Unlike his hypocritical colleagues who laud freedom of speech when it suits them, Cooney has no such pretense. He simply opposes it and to this day his campaign to crush free expression trundles on. 

In 2013, aided and abetted by his son, Fine Gael Councillor Mark Cooney, he tried to censor history by demanding the removal of an art installation by Shane Cullen at the Luan Art Gallery in Athlone because it featured excerpts of letters from republican prisoners in the H-Blocks of Long Kesh.

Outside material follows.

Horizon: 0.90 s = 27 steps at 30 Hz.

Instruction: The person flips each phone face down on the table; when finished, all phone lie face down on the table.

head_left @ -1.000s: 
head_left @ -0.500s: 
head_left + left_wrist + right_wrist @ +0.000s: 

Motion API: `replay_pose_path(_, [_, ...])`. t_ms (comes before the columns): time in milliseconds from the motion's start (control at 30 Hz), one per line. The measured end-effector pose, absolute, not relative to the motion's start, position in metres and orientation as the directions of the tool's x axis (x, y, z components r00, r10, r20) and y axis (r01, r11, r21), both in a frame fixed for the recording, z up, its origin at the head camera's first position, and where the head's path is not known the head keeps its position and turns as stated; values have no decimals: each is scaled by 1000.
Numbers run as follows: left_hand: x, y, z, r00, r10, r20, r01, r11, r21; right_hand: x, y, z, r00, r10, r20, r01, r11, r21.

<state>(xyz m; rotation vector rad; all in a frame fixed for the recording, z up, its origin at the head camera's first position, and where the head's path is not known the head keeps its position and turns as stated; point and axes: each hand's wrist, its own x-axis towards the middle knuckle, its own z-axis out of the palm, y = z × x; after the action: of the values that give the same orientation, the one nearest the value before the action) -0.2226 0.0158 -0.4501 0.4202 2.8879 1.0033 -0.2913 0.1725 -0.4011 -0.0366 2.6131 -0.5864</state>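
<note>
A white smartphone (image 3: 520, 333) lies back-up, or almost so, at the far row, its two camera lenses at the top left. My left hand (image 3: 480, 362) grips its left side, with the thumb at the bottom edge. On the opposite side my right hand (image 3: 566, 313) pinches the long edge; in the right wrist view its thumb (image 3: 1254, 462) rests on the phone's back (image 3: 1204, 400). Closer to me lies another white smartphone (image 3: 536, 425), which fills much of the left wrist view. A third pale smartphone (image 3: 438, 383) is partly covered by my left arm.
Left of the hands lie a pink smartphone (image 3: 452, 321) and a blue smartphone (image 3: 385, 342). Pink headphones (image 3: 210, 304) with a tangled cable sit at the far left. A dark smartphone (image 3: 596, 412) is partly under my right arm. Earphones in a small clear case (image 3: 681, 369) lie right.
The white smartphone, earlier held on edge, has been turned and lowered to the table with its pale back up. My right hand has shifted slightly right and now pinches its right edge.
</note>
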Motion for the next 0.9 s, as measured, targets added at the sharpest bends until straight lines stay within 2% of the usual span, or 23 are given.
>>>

The veteran Defence Minister (and former Minister for Education!) was even witnessed hitting the artwork with his crutch and demanding to see the manager to have it removed before storming from the gallery in a rage when he failed. 

THE TRUMPETING by the Fine Gael/Labour Government of the right to freedom of speech in the wake of the massacre of Charlie Hebdo magazine staff stands in stark contrast with their own parties’ history of censorship and repression here in Ireland. Taoiseach Enda Kenny told reporters that the killings were an “attack on the basic values of freedom of speech and tolerance”.  This was the message from all Government representatives but apparently Labour Party Dublin City Councillor and former Mayor Dermot Lacey didn’t get the message. Lacey’s democratic mask slipped when he took to Twitter to reveal that he wished the Section 31 broadcasting ban against Sinn Féin had never ended.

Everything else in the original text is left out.